Historic Dauphin site’s curator: ‘If The Star Barn’s walls could talk, I wonder what they would say’
York Daily Record/Sunday News photographer Bil Bowden captured this wonderful image of the soon-to-be-relocated Star Barn in Dauphin County. That star measures 14-feet across. (See additional images below.) Background posts: Gettysburg-area National Register homestead gives snapshot of pressures facing farms and Horn Farm: ‘A very special living history memorial to those hardy ancestors’ and ‘It’s so sad to see such a great piece of architecture fall down’.
Dauphin County’s Star Barn, so familiar to motorists, will move to its new Lebanon County home some day.
Which raises a question.
How do you move a barn of that size?
The barn’s Web site gives the answer… .
Robert S. Barr is a Fawn Grove, York County, native.
The barn and associated buildings will be dismantled a piece at a time starting this summer and moved to its new site and rebuilt by the spring of 2010.
That dismantling process will also include its stone foundation, limestone walls, windows, doors and silo.
The cupolas will be not be taking apart but removed intact and restored.
The giant stars and louvered windows will be braced and moved in one piece.
It will be rebuilt on a new foundation, faced with the original stone, and reassembled as it was built in 1872.
Intrigued?
A cow’s watering valve is shaped as a star.
An excerpted Weekly Record story (3/19/09) gives more information:
This summer, The Star Barn, a National Historic Landmark with the National Register of Historic Places, will be disassembled one board at a time, moved to a new location and rebuilt using old-fashioned construction methods.
The barn will be put together the same way it was 136 years ago, said Robert S. Barr, president of Agrarian Country, which owns the 1872 historic Star Barn complex.
Barr, a Fawn Grove native, said the project should be finished by about spring 2010.
“It is a national landmark,” Barr said. “People recognize it.”
The barn will be the centerpiece of a nearly 900-acre spread in East Hanover Township, Lebanon County, he said.

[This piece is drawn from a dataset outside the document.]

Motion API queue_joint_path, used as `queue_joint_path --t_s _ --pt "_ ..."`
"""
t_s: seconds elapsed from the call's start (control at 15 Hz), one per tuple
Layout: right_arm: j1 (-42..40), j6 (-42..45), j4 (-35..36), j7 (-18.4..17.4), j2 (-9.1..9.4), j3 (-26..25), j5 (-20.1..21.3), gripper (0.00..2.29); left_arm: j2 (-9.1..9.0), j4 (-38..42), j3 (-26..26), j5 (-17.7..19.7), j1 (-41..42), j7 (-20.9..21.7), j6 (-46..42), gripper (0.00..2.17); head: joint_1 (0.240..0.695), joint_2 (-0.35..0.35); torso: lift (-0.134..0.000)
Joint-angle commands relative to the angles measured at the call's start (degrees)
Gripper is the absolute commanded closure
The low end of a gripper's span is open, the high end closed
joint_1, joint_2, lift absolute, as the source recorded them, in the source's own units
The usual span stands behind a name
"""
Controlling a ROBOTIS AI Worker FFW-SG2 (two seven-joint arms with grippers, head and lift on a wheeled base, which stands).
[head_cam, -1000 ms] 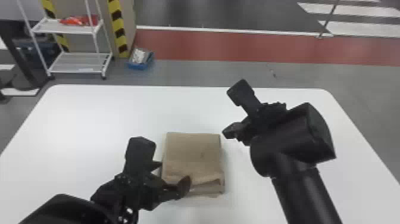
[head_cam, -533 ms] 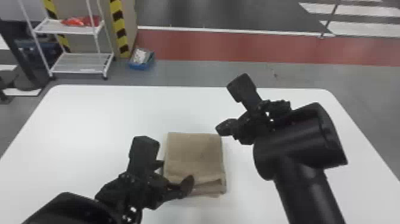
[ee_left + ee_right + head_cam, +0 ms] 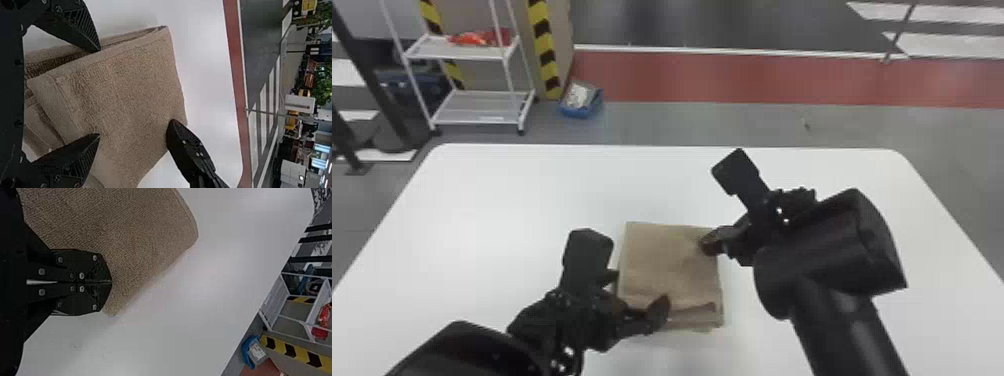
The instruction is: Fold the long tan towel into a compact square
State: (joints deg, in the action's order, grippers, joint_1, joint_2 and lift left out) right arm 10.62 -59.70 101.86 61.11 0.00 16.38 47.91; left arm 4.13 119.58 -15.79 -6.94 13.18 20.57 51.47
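White table (image 3: 507,200) beneath my jaws, folded towel (image 3: 667,270) just under both tip pairs, left gripper (image 3: 638,290) spread open, right gripper (image 3: 708,245) closed.

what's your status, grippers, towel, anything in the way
Left gripper open at near left corner; right gripper shut at far right corner. Towel folded squarish, near-edge layers uneven. Both grippers probably in the way of another fold.

Is a flat white surface (image 3: 507,200) with rounded far corners. Carries the tan towel (image 3: 667,265) around mid-width, folded to a roughly square stack. Shows layered folds along the towel's near edge.
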Motion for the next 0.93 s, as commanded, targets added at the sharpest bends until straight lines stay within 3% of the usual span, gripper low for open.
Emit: queue_joint_path --t_s 0.0,0.2,0.33,0.4,0.47,0.6,0.67,0.8,0.87 --pt "0.4 0.3 -1.0 0.0 0.05 0.0 0.2 2.13 0.08 0.1 0.0 0.0 0.0 0.0 0.0 0.14 0.695 -0.052 -0.124" --pt "0.5 0.3 -1.8 -0.9 0.05 -0.4 0.4 2.13 0.08 0.1 0.0 0.0 0.0 -0.1 0.0 0.14 0.695 -0.054 -0.124" --pt "0.4 -3.0 3.5 -3.5 0.05 -2.1 -2.1 2.06 0.08 0.7 0.1 -0.1 0.0 -0.5 0.0 0.14 0.695 -0.06 -0.124" --pt "0.4 -6.0 6.5 -5.0 0.05 -2.9 -3.5 1.92 0.08 0.9 0.3 -0.1 0.0 -0.8 0.0 0.14 0.695 -0.064 -0.124" --pt "0.3 -8.6 9.5 -7.1 0.05 -4.1 -5.4 1.57 0.08 0.9 0.8 0.0 0.0 -0.9 0.0 0.14 0.695 -0.067 -0.124" --pt "-1.3 -10.8 14.0 -12.3 0.05 -6.4 -8.8 0.51 0.0 1.9 1.6 0.1 -0.3 -1.0 0.0 0.14 0.695 -0.083 -0.124" --pt "-2.8 -11.1 15.8 -15.7 0.05 -7.9 -11.7 0.22 0.0 2.6 2.9 0.5 -0.3 -1.1 0.0 0.14 0.695 -0.09 -0.124" --pt "-6.9 -10.8 19.4 -22.2 0.05 -10.9 -17.8 0.17 -0.09 4.5 6.5 2.4 -0.2 -1.9 -0.2 0.14 0.695 -0.103 -0.124" --pt "-10.1 -9.3 21.8 -25.1 0.05 -13.4 -23.2 0.17 0.0 5.3 8.6 3.7 0.1 -2.1 -0.4 0.14 0.695 -0.105 -0.124"
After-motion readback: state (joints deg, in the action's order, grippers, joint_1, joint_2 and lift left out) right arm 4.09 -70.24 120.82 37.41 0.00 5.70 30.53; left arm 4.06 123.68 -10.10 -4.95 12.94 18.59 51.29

Roberta Freeman, project director and curator for the Star Barn, said the complex symbolizes the importance of preserving the area’s rural and agricultural heritage.
“Each year, Pennsylvania loses many of its yesteryear barns to development,” she stated in an e-mail. “People, young and old alike, who have toured The Star Barn Complex are amazed at the architecture and develop more of an appreciation for these treasures.”
The Star Barn is a fine example of the craftsmanship and attention to detail that is generally missing from farm structures built today, she said.
“As an artist, I also find The Star Barn Complex to be a beautiful subject for painting and photography,” she said. “Visiting the barn makes me envision the way it was in the 1870s. If The Star Barn’s walls could talk, I wonder what they would say.”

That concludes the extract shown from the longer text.